The P-value (0.0003172079) shows that we should reject the null hypothesis and that there is a difference in the mean prices between Berkeley and Palo Alto. The graph above shows that the distributions are roughly bell shaped and even though there is a mild skew to the graphs it is not drastic enough to dismiss the t-test making it an appropriate test.
The T-distribution has mean = 0 and variance = n/(n-2). It is parameterized by just one parameter, the degrees of freedom. The degrees of freedom for practical purposes is equal to the sample size minus 1 for a one sample T-test. For a two sample T-test, as done above, the degrees of freedom is calculated through a formula (that you don’t need to know).
The T-distribution is similar in shape to the standard normal distribution, but the relative difference in the tail regions of the distributions is significant.
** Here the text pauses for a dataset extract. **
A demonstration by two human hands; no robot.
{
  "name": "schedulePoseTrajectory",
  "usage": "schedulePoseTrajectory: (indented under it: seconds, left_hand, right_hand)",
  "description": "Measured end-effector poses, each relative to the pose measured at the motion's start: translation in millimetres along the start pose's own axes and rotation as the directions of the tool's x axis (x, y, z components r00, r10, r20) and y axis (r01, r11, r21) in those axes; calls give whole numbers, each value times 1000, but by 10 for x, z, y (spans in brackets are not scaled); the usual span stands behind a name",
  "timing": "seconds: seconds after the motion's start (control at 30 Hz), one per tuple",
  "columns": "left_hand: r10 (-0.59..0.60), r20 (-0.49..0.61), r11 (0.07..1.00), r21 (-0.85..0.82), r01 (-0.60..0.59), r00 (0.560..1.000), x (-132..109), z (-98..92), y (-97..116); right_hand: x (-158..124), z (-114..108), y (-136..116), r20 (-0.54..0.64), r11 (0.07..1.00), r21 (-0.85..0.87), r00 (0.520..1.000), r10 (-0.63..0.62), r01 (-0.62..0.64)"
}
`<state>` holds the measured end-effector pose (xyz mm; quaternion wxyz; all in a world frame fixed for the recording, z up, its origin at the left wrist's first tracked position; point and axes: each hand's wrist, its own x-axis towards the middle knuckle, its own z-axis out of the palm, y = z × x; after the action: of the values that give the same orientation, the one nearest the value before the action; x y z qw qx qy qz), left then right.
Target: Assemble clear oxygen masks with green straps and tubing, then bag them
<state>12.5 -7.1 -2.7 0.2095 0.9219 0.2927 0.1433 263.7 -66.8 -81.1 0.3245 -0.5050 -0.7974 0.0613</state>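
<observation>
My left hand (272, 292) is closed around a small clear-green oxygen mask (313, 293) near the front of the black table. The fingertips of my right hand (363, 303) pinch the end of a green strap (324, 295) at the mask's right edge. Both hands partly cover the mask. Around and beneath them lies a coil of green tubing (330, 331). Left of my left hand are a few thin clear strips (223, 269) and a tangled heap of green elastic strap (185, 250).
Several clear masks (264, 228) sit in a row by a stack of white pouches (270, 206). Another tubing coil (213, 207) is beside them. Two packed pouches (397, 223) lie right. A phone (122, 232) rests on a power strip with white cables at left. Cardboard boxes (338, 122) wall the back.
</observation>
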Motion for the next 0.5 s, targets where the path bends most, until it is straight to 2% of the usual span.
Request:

This implies that for hypothesis tests, the p-value we find will be quite different if we use the wrong distribution as our sampling distribution for the test statistic.
The following code finds the tail probability for a T-score (or T-statistic / T-value) of -1, with 30 degrees of freedom.
pt(-1, df=30)
## [1] 0.1626543
We can see that this different from that of a Z-score (standard normal distribution) of -1
pnorm(-1)
## [1] 0.1586553
The difference is larger when we change the degrees of freedom to 10
pt(-1, df=10)
## [1] 0.1704466
Exercise 3.
t_tail_prob <- pt(-2, df = 30)
z_tail_prob <- pnorm(-2)
e3a <- t_tail_prob / z_tail_prob
cat("T-tail probability:", t_tail_prob, "\n")
## T-tail probability: 0.02731252
cat("Z-tail probability:", z_tail_prob, "\n")
## Z-tail probability: 0.02275013
cat("The ratio (e3a) is:", e3a, "\n")
## The ratio (e3a) is: 1.200543
e3a = NULL
Display the results of your tail probability using either a statement in the markdown body and/or a code chunk.
T-tail probability: 0.02731252 Z-tail probability: 0.02275013 The ratio (e3a) is: 1.200543
t_tail_prob2 <- pt(-2, df = 10)
z_tail_prob2 <- pnorm(-2)
e3b <- t_tail_prob2 / z_tail_prob2
cat("T-tail probability:", t_tail_prob2, "\n")
## T-tail probability: 0.03669402
cat("Z-tail probability:", z_tail_prob2, "\n")
## Z-tail probability: 0.02275013
cat("The ratio (e3b) is:", e3b, "\n")
## The ratio (e3b) is: 1.612914
e3b = NULL
Display the results of your tail probability using either a statement in the markdown body and/or a code chunk.
T-tail probability: 0.03669402 Z-tail probability: 0.02275013 The ratio (e3b) is: 1.612914
It is common to run a hypothesis test with a significance level of 5 percent, or 0.05. This corresponds to rejecting the null hypothesis if we are more than 2 standard errors from the mean, or a Z-score of less than -2 or more than 2. However, if we do not know the true standard error, and we use the sample standard deviation to estimate it, then we must use the T-distribution. You can see from above that in this case our true P-value is much greater than we would otherwise think it is under the standard normal distribution. This is the effect of the uncertainty that comes from not knowing the true population standard deviation.